Алиса даже не улыбнулась, с каменным лицом глядя в окно вагона. Генри подумал, не рассказать ли им сейчас о пряди волос его сестры – что, если эта история разрядит обстановку, скрасит их путешествие? – но тут же понял, что эффект будет прямо противоположным. Хотя Уильям и был способен шутить на подобные темы, он не допускал легкомысленного отношения к миру духов. В атмосфере предельной серьезности, созданной его братом и невесткой и, кажется, сгустившейся с болезнью Уильяма, эта история была бы воспринята как кощунство.
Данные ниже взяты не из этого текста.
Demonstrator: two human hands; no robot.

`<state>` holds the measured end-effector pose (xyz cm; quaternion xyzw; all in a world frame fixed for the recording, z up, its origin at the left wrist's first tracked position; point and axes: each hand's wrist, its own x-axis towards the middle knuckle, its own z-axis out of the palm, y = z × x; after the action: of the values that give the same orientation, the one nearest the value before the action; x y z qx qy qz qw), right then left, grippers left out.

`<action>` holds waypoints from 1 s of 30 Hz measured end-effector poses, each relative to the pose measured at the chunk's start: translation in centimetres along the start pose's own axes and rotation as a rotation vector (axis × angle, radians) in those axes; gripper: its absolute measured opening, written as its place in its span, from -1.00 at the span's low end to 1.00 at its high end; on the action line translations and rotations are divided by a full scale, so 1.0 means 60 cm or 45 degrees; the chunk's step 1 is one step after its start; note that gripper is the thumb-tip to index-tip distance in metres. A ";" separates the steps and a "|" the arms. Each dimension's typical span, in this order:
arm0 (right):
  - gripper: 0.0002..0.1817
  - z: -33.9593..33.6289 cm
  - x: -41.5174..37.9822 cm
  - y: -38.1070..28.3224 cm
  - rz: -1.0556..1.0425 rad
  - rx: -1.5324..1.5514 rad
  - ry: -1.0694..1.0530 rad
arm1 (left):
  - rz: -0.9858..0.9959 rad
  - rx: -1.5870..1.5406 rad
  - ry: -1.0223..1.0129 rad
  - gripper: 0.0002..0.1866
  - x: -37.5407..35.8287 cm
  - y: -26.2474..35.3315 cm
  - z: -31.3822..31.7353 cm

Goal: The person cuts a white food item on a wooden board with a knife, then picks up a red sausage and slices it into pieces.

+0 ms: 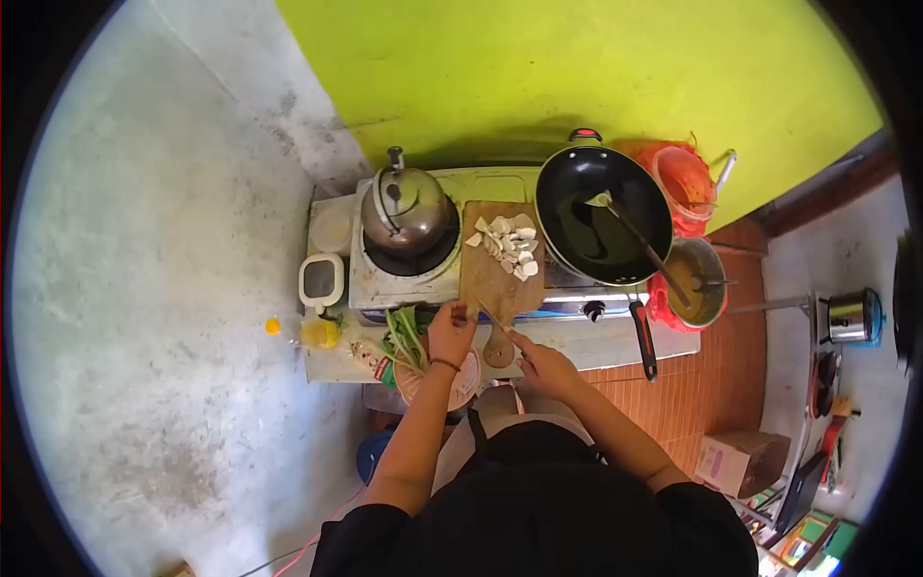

Доктор Безли Торн, который на Харли-стрит[67]
зарекомендовал себя лучшим специалистом в тонкой механике человеческого сердца, был, по мнению Уильяма, слишком молод для своей блестящей репутации, но Генри и Алиса твердили, что зато он не заражен устаревшими предрассудками и полностью осведомлен о новейших достижениях медицины.– Терпеть не могу молодых людей, не важно, медики они или нет, специалисты или невежи, – все они мне не по сердцу, – ворчал Уильям.
– Ты вовремя вспомнил о своем сердце, – сухо отвечала Алиса.
– Я имею в виду ту его часть, дорогая, которая осталась неповрежденной.
Доктор Торн пожелал осмотреть пациента без свидетелей и, выйдя через несколько минут из спальни кенсингтонской квартиры Генри, где лежал Уильям, сообщил, что Алиса и Генри теперь найдут профессора Джеймса куда более покладистым, согласным соблюдать режим и отказаться от продуктов, содержащих крахмал, да и вообще готовым, раз уж так сказал доктор, считать себя серьезно, тяжело и опасно больным; так что он должен выздороветь.
– Мои предписания ясны, – сказал доктор Торн, – он будет жить. Так я ему и заявил. А для этого он должен в точности выполнять, что велено, и оставаться в Лондоне, пока я не скажу, что ему можно уехать. Он может читать, если хочет, но писать ему не следует.
Они поселились в квартире в Кенсингтоне, и Уильям сел на диету, а Алиса готовилась к приезду дочери Пегги. У них с Генри было достаточно времени для разговоров по душам.